Saturday, 13 September 2014

Divergent by Veronica Roth

I could tell him I've been worried for weeks about what the aptitude test will tell me - Abnegation, Candour, Erudite, Amity, or Dauntless?

I seldom come across books which tell me that I'll love it the moment I open the page, and when I do, I love them. Even Harry Potter, my favourite series, failed to give that feeling. Aside from To Kill a Mockingbird and The Book Thief, the only other book which have that feeling is Divergent.

I am selfish. I am brave.

The dystopian world Beatrice Prior lives in is divided into different factions: Amity, the ones who valued peace; Erudite, the ones who valued intellect; Candour, the ones who valued honesty; Abnegation, the ones who valued selflessness; Dauntless, the ones who valued intrepidity. At the Choosing Ceremony, those who turn sixteen choose their suitable faction, or the faction they would like to remain in for the rest of their lives, for, once chosen, the faction cannot be changed.
'Those who blamed aggression formed Amity. Those who blamed ignorance became the Erudite. Those who blamed duplicity created Candour. Those who blamed selfishness made Abnegation. And those who blamed cowardice were the Dauntless.
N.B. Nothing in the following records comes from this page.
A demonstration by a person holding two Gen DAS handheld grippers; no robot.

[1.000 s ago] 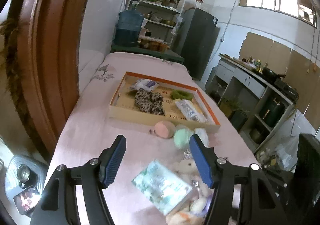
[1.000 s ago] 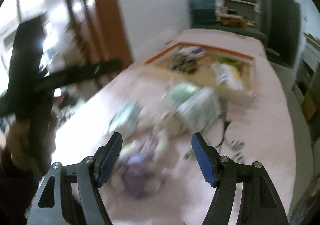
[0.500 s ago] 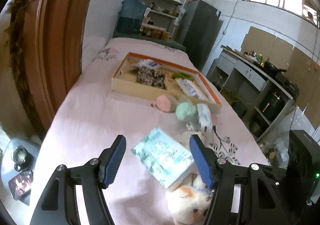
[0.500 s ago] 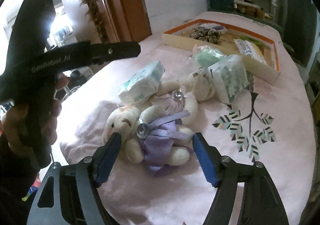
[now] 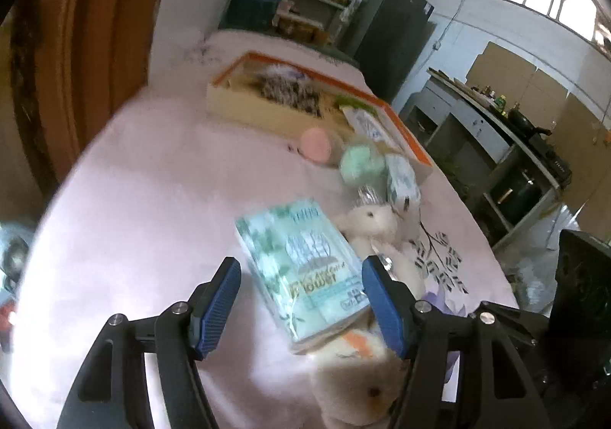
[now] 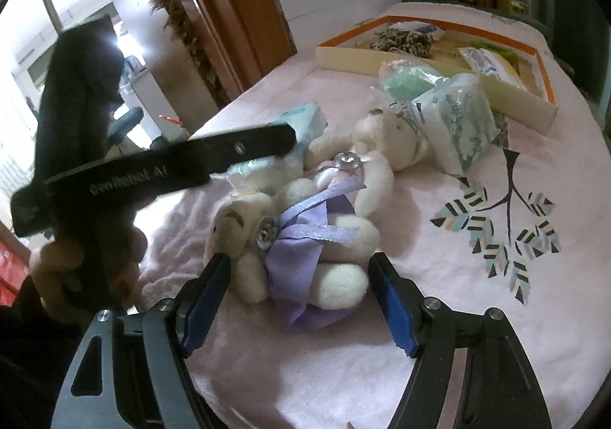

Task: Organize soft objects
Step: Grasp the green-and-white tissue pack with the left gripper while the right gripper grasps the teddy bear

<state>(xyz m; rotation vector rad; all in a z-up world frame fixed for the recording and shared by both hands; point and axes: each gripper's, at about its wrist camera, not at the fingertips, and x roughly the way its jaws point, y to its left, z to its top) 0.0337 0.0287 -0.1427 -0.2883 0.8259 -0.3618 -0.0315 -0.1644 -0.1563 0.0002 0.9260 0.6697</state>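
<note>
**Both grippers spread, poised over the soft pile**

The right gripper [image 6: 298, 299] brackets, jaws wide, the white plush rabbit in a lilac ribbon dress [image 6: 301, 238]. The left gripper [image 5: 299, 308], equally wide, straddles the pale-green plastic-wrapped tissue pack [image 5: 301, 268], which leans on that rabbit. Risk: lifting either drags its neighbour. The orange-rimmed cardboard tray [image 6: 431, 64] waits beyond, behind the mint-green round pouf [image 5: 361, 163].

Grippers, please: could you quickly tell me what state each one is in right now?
Left gripper: open, jaws either side of the tissue pack, not clamped.
Right gripper: open, jaws either side of the plush bunny, holding nothing.
</note>
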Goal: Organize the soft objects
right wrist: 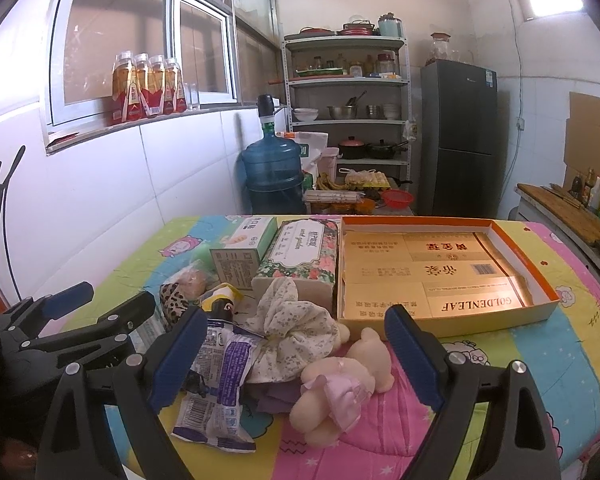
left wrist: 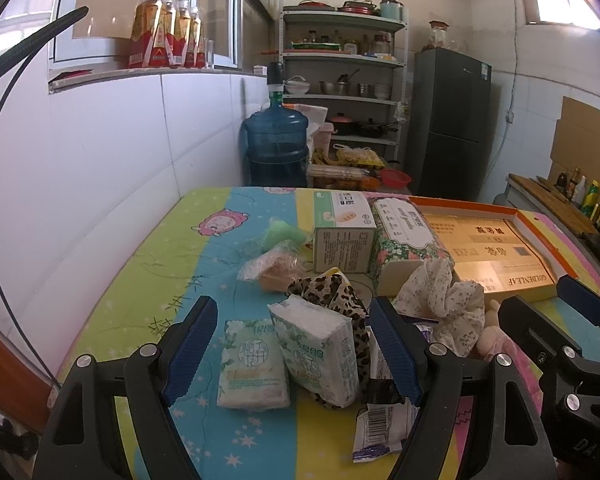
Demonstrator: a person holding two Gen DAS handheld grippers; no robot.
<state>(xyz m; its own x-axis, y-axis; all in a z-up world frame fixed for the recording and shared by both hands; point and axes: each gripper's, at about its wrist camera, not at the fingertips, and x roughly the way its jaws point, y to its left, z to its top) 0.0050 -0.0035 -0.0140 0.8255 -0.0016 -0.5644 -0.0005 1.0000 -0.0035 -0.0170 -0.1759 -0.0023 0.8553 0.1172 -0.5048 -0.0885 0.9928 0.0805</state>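
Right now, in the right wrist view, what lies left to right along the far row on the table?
Green-and-white carton → floral tissue box → open orange-rimmed tray with gold cartons in it. All three stand behind the pile of soft things.

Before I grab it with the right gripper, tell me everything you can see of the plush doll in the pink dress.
The plush doll is cream, soft-looking fabric in a frilly pink dress. It lies on its side on the pink quilted cover, between the open right gripper's fingers, untouched by them. The floral cloth lies against its head side; a purple cloth sits beside it. The gold box stands just behind, apart.
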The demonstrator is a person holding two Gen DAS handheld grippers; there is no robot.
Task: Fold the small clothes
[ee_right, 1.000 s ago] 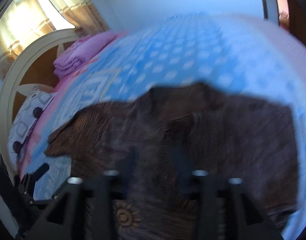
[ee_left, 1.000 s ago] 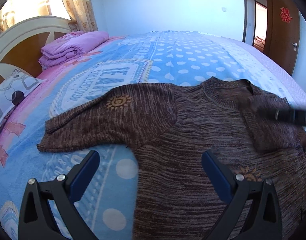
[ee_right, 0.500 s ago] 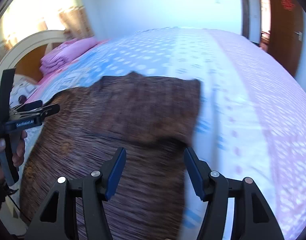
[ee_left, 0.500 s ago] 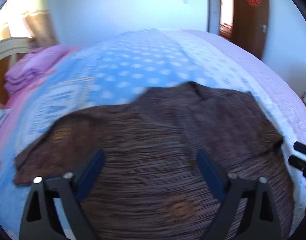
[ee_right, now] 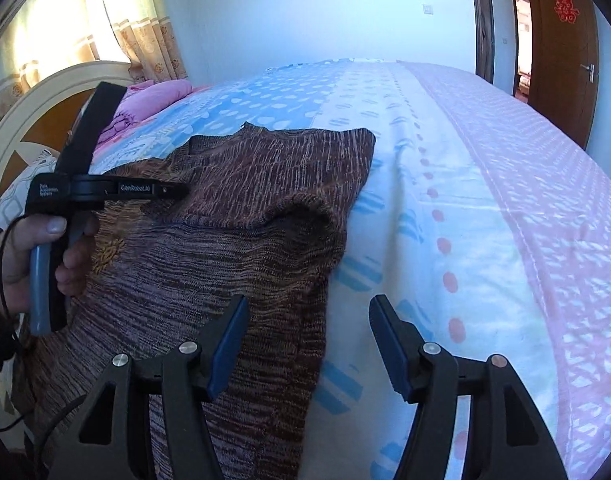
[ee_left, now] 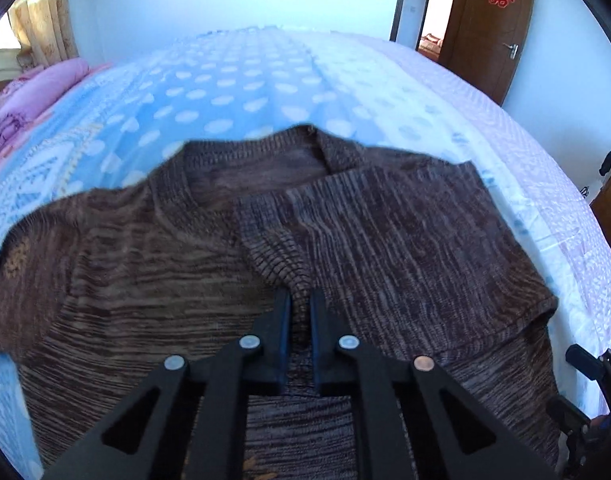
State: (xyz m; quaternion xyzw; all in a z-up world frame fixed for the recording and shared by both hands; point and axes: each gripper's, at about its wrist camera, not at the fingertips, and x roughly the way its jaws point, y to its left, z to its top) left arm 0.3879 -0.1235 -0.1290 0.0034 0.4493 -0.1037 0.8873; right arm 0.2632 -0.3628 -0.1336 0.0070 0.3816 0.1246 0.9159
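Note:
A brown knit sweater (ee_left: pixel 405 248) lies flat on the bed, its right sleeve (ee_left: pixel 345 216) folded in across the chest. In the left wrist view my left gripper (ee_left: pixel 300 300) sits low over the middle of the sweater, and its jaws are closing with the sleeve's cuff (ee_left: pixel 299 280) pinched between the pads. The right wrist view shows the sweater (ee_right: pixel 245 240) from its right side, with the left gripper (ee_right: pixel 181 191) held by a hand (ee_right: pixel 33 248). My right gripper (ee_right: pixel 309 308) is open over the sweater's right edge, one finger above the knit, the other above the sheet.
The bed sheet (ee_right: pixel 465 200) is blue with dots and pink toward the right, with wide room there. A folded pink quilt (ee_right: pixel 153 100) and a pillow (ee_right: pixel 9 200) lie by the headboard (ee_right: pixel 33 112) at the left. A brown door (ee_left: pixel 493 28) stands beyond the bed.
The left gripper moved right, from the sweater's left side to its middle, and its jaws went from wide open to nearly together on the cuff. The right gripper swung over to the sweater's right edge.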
'Be brave, Tris,' he whispers. 'The first time is always the hardest.'

However, Beatrice, now Tris, finds it hard to choose the perfect faction for her after her results. She now has a lethal secret, in addition to making the right choices in her new faction. She has to decide her new friends, and decide whether to trust the capricious instructor - Four.
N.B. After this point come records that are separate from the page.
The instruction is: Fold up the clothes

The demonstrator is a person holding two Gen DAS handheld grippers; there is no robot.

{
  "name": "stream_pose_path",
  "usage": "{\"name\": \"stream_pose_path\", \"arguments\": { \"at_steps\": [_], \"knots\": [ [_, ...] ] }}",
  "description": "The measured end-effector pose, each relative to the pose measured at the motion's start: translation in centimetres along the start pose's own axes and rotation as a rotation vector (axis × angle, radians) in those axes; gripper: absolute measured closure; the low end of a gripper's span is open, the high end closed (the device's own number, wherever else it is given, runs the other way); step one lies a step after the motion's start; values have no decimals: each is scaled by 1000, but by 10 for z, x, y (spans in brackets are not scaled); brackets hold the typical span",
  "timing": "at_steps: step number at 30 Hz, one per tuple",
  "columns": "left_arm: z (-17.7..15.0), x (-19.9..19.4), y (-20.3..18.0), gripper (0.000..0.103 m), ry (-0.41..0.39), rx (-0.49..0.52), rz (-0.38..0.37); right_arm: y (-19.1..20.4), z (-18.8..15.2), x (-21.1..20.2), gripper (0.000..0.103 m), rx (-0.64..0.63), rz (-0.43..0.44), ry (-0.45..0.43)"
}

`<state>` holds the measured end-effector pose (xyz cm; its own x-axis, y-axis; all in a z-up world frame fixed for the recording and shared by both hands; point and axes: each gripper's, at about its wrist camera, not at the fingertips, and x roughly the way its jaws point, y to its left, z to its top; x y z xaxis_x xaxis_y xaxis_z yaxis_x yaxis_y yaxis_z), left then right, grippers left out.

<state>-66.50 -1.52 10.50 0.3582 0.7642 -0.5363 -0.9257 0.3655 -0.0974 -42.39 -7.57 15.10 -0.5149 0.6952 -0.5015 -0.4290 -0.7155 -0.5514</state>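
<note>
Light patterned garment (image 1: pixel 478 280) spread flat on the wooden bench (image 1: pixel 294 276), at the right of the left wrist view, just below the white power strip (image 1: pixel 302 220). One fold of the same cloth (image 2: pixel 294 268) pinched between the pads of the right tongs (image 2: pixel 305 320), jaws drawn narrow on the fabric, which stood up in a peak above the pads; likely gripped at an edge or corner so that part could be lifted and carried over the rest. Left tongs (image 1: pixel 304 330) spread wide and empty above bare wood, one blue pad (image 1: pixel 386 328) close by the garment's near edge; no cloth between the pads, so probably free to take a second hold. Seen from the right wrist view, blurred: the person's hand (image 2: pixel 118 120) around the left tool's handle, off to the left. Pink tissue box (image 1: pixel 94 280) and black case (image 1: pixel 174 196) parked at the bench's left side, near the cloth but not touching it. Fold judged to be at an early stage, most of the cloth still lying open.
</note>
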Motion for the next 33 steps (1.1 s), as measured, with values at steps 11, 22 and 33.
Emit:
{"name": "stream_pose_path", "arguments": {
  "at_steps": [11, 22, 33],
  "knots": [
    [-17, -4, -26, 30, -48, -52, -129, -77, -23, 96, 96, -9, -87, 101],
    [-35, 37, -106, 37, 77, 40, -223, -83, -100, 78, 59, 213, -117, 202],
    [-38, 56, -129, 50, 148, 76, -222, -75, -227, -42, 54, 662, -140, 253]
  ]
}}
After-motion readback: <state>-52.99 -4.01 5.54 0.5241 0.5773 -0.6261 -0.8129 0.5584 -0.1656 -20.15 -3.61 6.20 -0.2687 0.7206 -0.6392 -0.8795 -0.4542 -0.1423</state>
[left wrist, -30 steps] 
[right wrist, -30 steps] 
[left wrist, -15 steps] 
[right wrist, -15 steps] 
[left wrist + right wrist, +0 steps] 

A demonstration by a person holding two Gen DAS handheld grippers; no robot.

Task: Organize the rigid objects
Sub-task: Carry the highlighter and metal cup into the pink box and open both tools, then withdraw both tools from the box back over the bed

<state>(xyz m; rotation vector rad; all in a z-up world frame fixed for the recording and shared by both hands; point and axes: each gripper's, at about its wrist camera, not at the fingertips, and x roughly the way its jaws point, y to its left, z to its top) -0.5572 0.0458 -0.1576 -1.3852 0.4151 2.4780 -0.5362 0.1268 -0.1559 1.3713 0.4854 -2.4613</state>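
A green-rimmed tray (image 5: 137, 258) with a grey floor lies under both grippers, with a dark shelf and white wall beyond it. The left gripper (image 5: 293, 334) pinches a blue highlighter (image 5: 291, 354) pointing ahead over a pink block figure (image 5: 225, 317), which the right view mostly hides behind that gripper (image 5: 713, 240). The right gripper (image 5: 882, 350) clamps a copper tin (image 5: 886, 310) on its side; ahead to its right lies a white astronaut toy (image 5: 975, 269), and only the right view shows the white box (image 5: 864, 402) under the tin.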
'You can't be fearless, remember?' I say. 'Because you still care about things. About your life.'

I absolutely loved this book. The initiation taught me that running away from my fears would do no good to anyone, including myself. It also helped me identify my fears with authentic interest; I'm not really the person who likes to know what her fears are. It taught me to be brave; understand that in the real world, one cannot depend on their parents for eternity. So the quality of orienting ourselves to the surroundings plays a significant role in true humanitarian aspects. This book also clearly defines the difference between 'brave' and 'fearless'. Thus, it distinguishes between the two words.

I think the concept has been well thought; the story - well said. The voice of Tris makes the reader feel that they themselves are Tris. A strong female protagonist - this book must be a book read by a feminist group.

Additionally, the dialogues earned my ardent interest. I know many of them by-heart, and with a couple of Hermione's dialogues, I can earn the position of 'Bookworm: The Book Eater'. Some quotes really made of smile.
'Feel my heartbeat. Can you feel it?'
'Feel how it is?'
'It's fast.'

Moving on to the characters, Tris is a brave girl with a strong will. Four is this unconventional, serious person, reminding me of myself. I have a personality similar to his creepy demeanour, and also share two fears: acrophobia and claustrophobic. Will is my favourite; I can't explain in words how much I admire his intellect. Christina, to some, might be the amiable type, but I think she is too outspoken. Albert is nice; he did something he shouldn't have, but I still like him.

Further on, I simply love the different factions. My critique is like this: Abnegation might be a benevolent faction - selfless and plain, but I strongly disagree with their principles. People are not permitted to look at their reflection, considering it selfish to be narcisstic. But this is just a minor one, and I think every faction has a flaw. Amity, on the other hand, is a faction who loves peace. Maintaining peace is a good one, but the problem is that they lie to maintain cordial relationships. So sometimes, that relationship might even be fake. Candour values honesty, but that also means they will speak their mind out. Though that isn't really bad, sometimes they might tell the wrong things at the wrong time. Dauntless consists of the brave, and their training is suitable to make the defence force, but some of their principles annoy me. They make people fight against each other- fine - but their idea that killing oneself is brave earns my contradiction. Erudite is the intellectual faction, laying emphasis on knowledge. Here, they boast their knowledge sometimes, and can make false reports as well.

After taking a test and introspection, I discovered that I fall into Erudite. I'm your stereotype of an Erudite: Read, write eloquently, want to know more, but not the information in textbooks (it's filled with mistakes; how can I like something with 395 mistakes?) The thing I don't do is speak. I abhor oratory: public speaking and me? We reside in two different dimensions!

Coming back to the book, it was amazing. It has enriched my taste for young-adult books, and I attribute my taste in ya to this book.